● **What is needed**:
Reproduce the top of the data verbatim, through and including the line that contains "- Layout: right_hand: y".

======== Source material ========

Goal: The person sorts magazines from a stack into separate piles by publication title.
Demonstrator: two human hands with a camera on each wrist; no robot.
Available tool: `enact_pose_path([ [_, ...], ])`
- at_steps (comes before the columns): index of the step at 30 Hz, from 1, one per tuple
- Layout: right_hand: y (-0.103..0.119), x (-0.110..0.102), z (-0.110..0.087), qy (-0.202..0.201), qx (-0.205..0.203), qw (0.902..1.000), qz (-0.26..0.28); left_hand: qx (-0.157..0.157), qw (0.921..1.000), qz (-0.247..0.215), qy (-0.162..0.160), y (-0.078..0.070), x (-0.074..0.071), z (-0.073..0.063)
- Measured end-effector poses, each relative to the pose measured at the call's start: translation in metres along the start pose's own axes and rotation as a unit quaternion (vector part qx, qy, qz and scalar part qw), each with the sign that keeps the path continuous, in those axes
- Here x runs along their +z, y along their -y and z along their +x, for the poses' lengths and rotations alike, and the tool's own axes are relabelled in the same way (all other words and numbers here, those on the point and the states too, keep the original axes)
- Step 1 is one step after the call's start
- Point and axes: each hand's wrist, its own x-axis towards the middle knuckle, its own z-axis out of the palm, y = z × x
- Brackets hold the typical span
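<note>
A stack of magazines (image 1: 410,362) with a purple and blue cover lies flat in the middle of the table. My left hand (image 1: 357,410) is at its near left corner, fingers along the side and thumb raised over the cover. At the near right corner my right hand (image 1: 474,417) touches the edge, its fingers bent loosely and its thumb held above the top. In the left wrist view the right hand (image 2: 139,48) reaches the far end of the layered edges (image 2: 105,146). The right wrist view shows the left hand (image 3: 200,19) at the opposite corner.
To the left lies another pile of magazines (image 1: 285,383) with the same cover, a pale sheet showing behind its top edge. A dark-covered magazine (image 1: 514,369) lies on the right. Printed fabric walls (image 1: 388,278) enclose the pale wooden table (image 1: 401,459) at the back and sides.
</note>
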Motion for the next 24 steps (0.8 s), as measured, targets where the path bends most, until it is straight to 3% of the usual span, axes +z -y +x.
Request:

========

● **The answer**:
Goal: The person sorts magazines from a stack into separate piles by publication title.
Demonstrator: two human hands with a camera on each wrist; no robot.
Available tool: `enact_pose_path([ [_, ...], ])`
- at_steps (comes before the columns): index of the step at 30 Hz, from 1, one per tuple
- Layout: right_hand: y (-0.103..0.119), x (-0.110..0.102), z (-0.110..0.087), qy (-0.202..0.201), qx (-0.205..0.203), qw (0.902..1.000), qz (-0.26..0.28); left_hand: qx (-0.157..0.157), qw (0.921..1.000), qz (-0.247..0.215), qy (-0.162..0.160), y (-0.078..0.070), x (-0.074..0.071), z (-0.073..0.063)

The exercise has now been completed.